A contract is incomplete if “one or more material terms have been entirely omitted.” Dean, 756 S.E.2d at 433 (quoting Smith, 98 S.E.2d at 7 (cleaned up)). A contract is uncertain if it contains all “material terms, but one of them is expressed in so inexact, indefinite or obscure language that the intent of the parties cannot be sufficiently ascertained to enable the court to carry it into effect.” Id. A contract with incomplete or uncertain terms is unenforceable. Id.

But Virginia courts are “reluctant to declare a contract void for indefiniteness and uncertainty” unless “the agreement provide[s] no reasonable basis for affording a remedy for its breach.” Allen v. Aetna Cas. & Sur. Co., 281 S.E.2d 818, 820 (Va. 1981) (citing High Knob, Inc. v. Allen, 138 S.E.2d 49, 53 (Va. 1964)). “This is especially true where there has been partial performance.” High Knob, 138 S.E.2d at 53 (cleaned up). Therefore,

[w]hile a contract to be valid and enforceable must be so certain that each party may have an action upon it, reasonable certainty is all that is required. So where a contract is to some extent uncertain and ambiguous, it may be read in the light of surrounding circumstances, and if, reading it thus, its meaning may be gathered, the same will be enforced. But an agreement, in order to be binding, must be sufficiently definite to enable a court to give it an exact meaning, and must obligate the contracting parties to matters definitely ascertained or ascertainable.
Dean v. Morris, 756 S.E.2d at 433 (quoting Smith, 98 S.E.2d at 7 (cleaned up)). Accordingly, “[c]ontracts are not invalid merely because the parties differ as to the construction of particular language employed by them in expressing their contract.” Manss-Owens Co. v. H.S. Owens & Son, 105 S.E. 543, 547 (Va. 1921). A difference of opinion about how to interpret a provision does not invalidate a contract “unless the provision is of primary importance affecting the substance of the contract, and is so vague and indefinite as to make it impossible to determine its meaning, or the substantial rights of the parties thereunder.” Id.

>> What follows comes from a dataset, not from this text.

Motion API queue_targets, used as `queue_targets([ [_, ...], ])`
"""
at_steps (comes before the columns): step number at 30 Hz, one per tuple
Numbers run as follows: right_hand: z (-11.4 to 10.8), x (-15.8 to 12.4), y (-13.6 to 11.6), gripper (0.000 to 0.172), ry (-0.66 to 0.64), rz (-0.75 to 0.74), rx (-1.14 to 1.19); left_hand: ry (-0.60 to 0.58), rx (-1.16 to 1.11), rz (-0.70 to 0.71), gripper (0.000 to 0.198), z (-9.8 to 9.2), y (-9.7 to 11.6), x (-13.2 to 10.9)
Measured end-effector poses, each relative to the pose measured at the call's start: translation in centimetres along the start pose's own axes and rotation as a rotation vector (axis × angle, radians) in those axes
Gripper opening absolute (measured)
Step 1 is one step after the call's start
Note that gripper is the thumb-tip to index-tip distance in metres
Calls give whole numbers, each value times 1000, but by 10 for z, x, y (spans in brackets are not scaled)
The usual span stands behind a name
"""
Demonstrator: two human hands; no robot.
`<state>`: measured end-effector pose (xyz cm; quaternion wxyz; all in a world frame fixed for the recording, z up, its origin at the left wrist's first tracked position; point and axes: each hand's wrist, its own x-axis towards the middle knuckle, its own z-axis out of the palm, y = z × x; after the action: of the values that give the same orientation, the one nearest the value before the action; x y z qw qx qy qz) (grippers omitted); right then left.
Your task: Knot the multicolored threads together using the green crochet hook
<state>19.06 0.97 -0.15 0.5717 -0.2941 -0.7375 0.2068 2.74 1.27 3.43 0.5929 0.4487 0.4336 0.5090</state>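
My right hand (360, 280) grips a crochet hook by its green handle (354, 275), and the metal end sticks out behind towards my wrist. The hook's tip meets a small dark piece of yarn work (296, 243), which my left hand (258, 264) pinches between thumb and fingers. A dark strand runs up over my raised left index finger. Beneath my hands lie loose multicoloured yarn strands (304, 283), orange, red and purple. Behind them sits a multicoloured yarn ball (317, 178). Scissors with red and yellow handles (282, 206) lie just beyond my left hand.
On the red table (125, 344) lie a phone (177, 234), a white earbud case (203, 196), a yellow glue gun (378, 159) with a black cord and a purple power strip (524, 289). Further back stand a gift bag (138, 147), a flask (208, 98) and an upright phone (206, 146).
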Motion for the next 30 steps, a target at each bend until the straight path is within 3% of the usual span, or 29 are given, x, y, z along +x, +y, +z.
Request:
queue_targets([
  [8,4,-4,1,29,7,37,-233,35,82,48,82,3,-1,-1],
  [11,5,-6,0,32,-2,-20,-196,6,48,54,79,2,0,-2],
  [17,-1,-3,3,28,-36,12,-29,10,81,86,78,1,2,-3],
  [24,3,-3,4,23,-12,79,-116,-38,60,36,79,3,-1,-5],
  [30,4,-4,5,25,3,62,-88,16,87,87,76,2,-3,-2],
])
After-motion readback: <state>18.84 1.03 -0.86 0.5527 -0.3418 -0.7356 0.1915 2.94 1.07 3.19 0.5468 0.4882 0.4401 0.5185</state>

Here, Nichols has adequately pleaded facts supporting the reasonable inference that he was the intended beneficiary of a contract between FDR and Synchrony, contemplating that Nichols's debt would be satisfied once FDR paid $1,488.14. (Compl. ¶ 13.) And while Synchrony argues that Nichols, not Synchrony, breached this 2018 agreement (Def.'s Mem. Supp. Mot. to Dismiss at 5), Nichols has sufficiently demonstrated, for purposes of surviving a motion to dismiss, that there was an accord and satisfaction in 2020, by which Synchrony would extinguish Nichols's debt in exchange for FDR's forwarding of a lump sum payment of $997.05.

Virginia law provides that “[t]he third party beneficiary doctrine is subject to the limitation that the third party must show that the parties to the contract clearly and definitely intended it to confer a benefit upon him.” Professional Realty Corp. v. Bender, 222 S.E.2d 810, 812 (Va. 1976). Third-party beneficiaries must be intended beneficiaries of a contract; mere incidental beneficiaries have no right to enforce a contract. Therefore, a “clear intent to benefit the third person must appear to enable him to sue on the contract; incidental beneficiaries cannot maintain an action thereon.” Valley Landscape v. Rolland, 237 S.E.2d 120, 122 (Va. 1977) (quoting N-P Newspapers v. Stott, 156 S.E.2d 610, 612 (Va. 1967)). Here, FDR and Synchrony contracted with the aim of providing Nichols with the benefit of having his debt extinguished. As such, he may assert a breach of contract claim, even though he was not a direct “party” to the agreement.

The court notes that it is unclear as to how Nichols would have breached an agreement entered into by FDR and Synchrony.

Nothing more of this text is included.